Na LG, o otimismo é ainda maior. Segundo o diretor-comercial para Home Eletronics, Breno Marcelino, a empresa alterou recentemente o planejamento de produção para as vendas de fim de ano, elevando de 40% para 50% a previsão de crescimento em relação a 2004. "Os varejistas estão preocupados, mas até agora ninguém falou em cancelamento de pedidos." Já a Semp Toshiba programou para os próximos três meses crescimento de 25% nas vendas em relação a igual período de 2004.

As Casas Bahia, maior rede de varejo de eletroeletrônicos do País, com R$ 9 bilhões de faturamento em 2004, não tem planos tão ambiciosos quanto os da indústria. A rede deverá se abastecer com a mesma quantidade de produtos por loja do Natal de 2004. "O consumidor não vai gastar mais, principalmente porque sua renda real ficou estagnada", afirma Michael Klein, diretor-executivo das Casas Bahia. Mesmo assim, a rede espera fechar o ano com 609 lojas, 100 a mais do que tinha em dezembro. Com isso, seu faturamento anual deverá saltar para R$ 12 bilhões.

TUDO PARADO

Para o economista Antônio Carlos Borges, diretor-executivo da Fecomércio-SP, não há clima para se imaginar que possa haver euforia de demanda neste fim de ano. "A situação política tende a se complicar e transbordar para o lado econômico, num momento em que o nível de endividamento do consumidor já cresceu bastante, a eficácia da expansão do crédito como estimulador da demanda começa a perder fôlego e a renda da população continua estagnada." Nessas circunstâncias, a Fecomércio-SP prevê para dezembro queda nas vendas reais de eletrodomésticos (5%), artigos do vestuário (4%) e automóveis (20%). Pelos cálculos da entidade, as vendas de eletroeletrônicos deverão repetir o desempenho do ano passado.

"Está tudo parado", afirma José Ricardo Roriz Coelho, diretor do Departamento de Competitividade e Tecnologia da Federação das Indústrias do Estado de São Paulo (Fiesp).
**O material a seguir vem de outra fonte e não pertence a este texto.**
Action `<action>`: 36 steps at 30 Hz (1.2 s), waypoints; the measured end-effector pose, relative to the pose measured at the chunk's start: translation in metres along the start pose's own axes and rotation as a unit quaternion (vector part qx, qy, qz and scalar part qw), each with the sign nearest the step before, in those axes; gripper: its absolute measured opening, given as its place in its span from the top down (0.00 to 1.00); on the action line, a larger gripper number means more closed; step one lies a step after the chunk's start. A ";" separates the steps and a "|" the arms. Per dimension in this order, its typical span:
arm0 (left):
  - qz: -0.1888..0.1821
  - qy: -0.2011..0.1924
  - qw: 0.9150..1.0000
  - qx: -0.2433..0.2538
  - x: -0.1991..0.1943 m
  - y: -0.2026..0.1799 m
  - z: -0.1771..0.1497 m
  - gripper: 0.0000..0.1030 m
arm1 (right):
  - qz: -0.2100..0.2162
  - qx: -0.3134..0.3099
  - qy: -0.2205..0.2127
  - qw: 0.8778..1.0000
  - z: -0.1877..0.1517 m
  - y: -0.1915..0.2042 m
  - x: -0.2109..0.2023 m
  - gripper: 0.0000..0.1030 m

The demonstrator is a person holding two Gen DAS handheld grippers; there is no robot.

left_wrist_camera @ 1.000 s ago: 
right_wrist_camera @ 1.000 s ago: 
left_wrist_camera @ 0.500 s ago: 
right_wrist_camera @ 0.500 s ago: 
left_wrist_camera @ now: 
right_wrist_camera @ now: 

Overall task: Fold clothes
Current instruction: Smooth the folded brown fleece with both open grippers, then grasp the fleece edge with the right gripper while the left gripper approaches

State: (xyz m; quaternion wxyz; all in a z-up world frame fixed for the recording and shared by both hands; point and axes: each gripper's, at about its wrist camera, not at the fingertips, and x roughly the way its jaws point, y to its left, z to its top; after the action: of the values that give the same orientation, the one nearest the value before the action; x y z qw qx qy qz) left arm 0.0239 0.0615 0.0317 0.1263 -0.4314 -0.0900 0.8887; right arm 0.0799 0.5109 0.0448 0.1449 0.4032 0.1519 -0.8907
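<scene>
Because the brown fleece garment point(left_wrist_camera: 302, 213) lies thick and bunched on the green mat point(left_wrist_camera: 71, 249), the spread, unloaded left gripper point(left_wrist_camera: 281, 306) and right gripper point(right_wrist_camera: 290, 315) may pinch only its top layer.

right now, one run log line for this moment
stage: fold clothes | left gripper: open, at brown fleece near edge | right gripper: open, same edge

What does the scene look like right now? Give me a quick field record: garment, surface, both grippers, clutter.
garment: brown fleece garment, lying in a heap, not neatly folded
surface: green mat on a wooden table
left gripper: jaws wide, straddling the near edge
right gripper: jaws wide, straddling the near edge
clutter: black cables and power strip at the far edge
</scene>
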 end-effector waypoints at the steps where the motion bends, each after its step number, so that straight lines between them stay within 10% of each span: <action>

Segundo ele, são poucos os setores da indústria que tiveram crescimento de vendas nos últimos meses no mercado interno. Entre eles, cita automóveis, cosméticos e produtos de limpeza.

"Se conseguirmos empatar com o segundo semestre do ano passado, já será um grande negócio", afirma Marcel Zalazni, presidente da Passy Manufatura de Roupas. Segundo ele, as compras do varejo da coleção primavera-verão estão 20% menores que no mesmo período do ano passado. "As vendas do varejo no inverno não foram boas. Com estoque alto e caixa baixo, os lojistas não querem arriscar e adiam ao máximo novas compras. Além disso, o mercado ficou nervosíssimo com o agravamento da crise política."

No setor de brinquedos, a Estrela pretende aumentar em 8% as vendas para o Dia da Criança e o Natal, em relação ao ano passado. As vendas para essas duas datas representam 70% do faturamento do setor. "Como o oxigênio do nosso negócio são as novidades, vamos lançar este ano 150 produtos", conta Aires José Leal Fernandes, diretor da Estrela.